A majority of citizens has been opposed to virtually everything the GOP has done for many years.
Yep and I'll continue to argue a lots of folks are delusional and overlook the structural problems that got us here. This is turning into something of a schism in the Democratic party. It has led to a self-defeating myth being born. It is essentially a belief in what I'm now calling the 'institutionalist' wing of the Democratic party that believes that 'Voting Harder' is the only solution.
In this belief they've accepted a framing that Republicans 'always' vote and Democrats don't show up consistently. There is a little truth there but it's misleading. That's not the problem. Democratic Presidential candidates have had more votes in the last 7 out of the last 8 Presidential elections. Two of three of the last GOP Presidential terms came from a minority share of the vote. They sat 5 of the 6 Conservative justices. The Senate has become dramatically non-representative. This isn't a new argument - it is all the usual narrative that explains the break down of the system.
Vote harder isn't going to fix structural issues like this without massive majorities which are impossible to achieve. We've started seeing a message from a faction I'll call the 'realists' that is selling a 'just 2 more Senators' strategy over the last couple of days. I think this is fairly sound. The idea is that the 2 Senators are there to break the filibuster. The major problem is it is too unfocused at present. Which races are going to be competitive? We need some focus to make this idea actionable. Ideally it'd get ordinary folks to focus their donations on those races instead of spreading $15 to every jabroni in the system. Get the dollars where they are needed. Sheesh.
Anyway - that was a major side track. The bottom line is that 'vote harder' faces massive hurdles. This is especially true when we are seeing active measures to make the system even more un-representative and make elections less competitive first and potentially less free and open as an option if voting harder happens.
IMO this is forming into a full schism that is both poorly timed and unfortunately existential for our democracy. I'm arguing it is between my so-called 'institutionalists' and 'realists'. And this has been discussed recently but I think it mostly skews generationally rather than ideologically. It is unfortunately framed by the negligent media as between centrists and progressives. Which is damaging and unhelpful but that is the MSM. They'll walk us into autocracy if they continue to act the way they are.

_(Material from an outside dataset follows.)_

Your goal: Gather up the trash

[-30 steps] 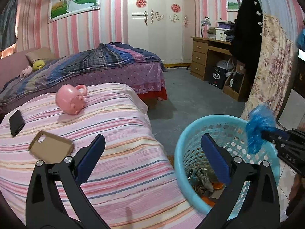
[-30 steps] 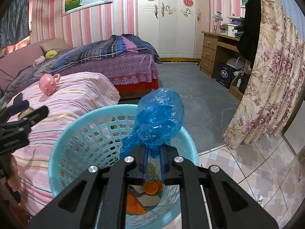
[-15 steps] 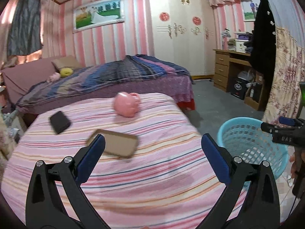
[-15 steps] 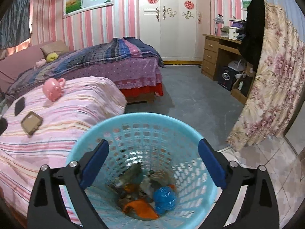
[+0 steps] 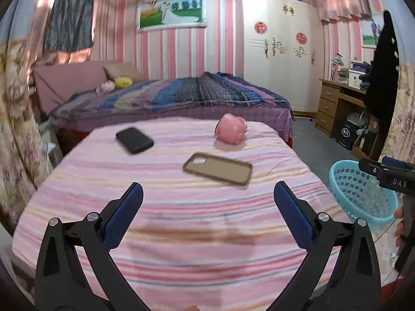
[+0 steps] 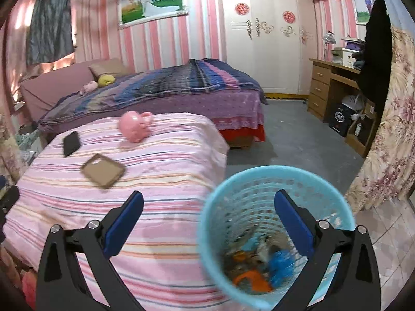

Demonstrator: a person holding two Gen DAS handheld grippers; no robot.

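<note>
Right gripper (image 6: 208, 219) spread wide, empty, directly above basket (image 6: 218, 197) beside bed; blue bag (image 6: 281, 265) lies inside. Left gripper (image 5: 208, 216) spread wide, empty, over striped bed (image 5: 181, 223). No loose trash visible there.

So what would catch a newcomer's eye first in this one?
Probably the light blue basket on the floor beside the striped bed, with a blue bag and orange scraps among the trash inside. Next, the pink piggy bank on the bed, behind a tan phone case and a black phone. Both grippers are open and empty.
</note>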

In any case, the institutionalists are in power and if they continue to prevail I don't see any other outcome that doesn't have the United States fall into a christofascist aligned autocracy. Very high odds. The institutionalists have no plan to deal with all the mounting issues we've seen and they haven't reacted...ever...to the mounting threat. I argue if the realists can drive effective action there might be some hope. In any case, evidence this is happening would be nice, right? I think we are seeing this playing out in the primaries we have seen this month. Also, in the outcry over the extremely inadequate responses from Biden and the leadership to Dobbs. We've been seeing 'realists' winning primaries in several races. It remains to be seen if enough critical mass is achieved to start moving Biden off the path.
And unfortunately this schism also imposes all sorts of risks. Progressives are easy to tar by the old standard GOP smear book as socialists. I think we'd be best served if they could back off the more left-wing ideas policy wise and instead pivot to talking truth to the existential crisis. I unfortunately don't think that'll happen. However, if they could it'd involve being able to talk about solutions for the crisis without playing into the propaganda that these folks will be enrolling folks into the brotherhood of Soviets. It is a really tricky balance that I'm not seeing even being a glimmer in anyone's eye. Worse the people in power are a bad combination of useless and clueless.
That why I'm personally handicapping the odds of autocracy at well over 50% right now. Mid-terms might bring us closer to certain. But we shall see.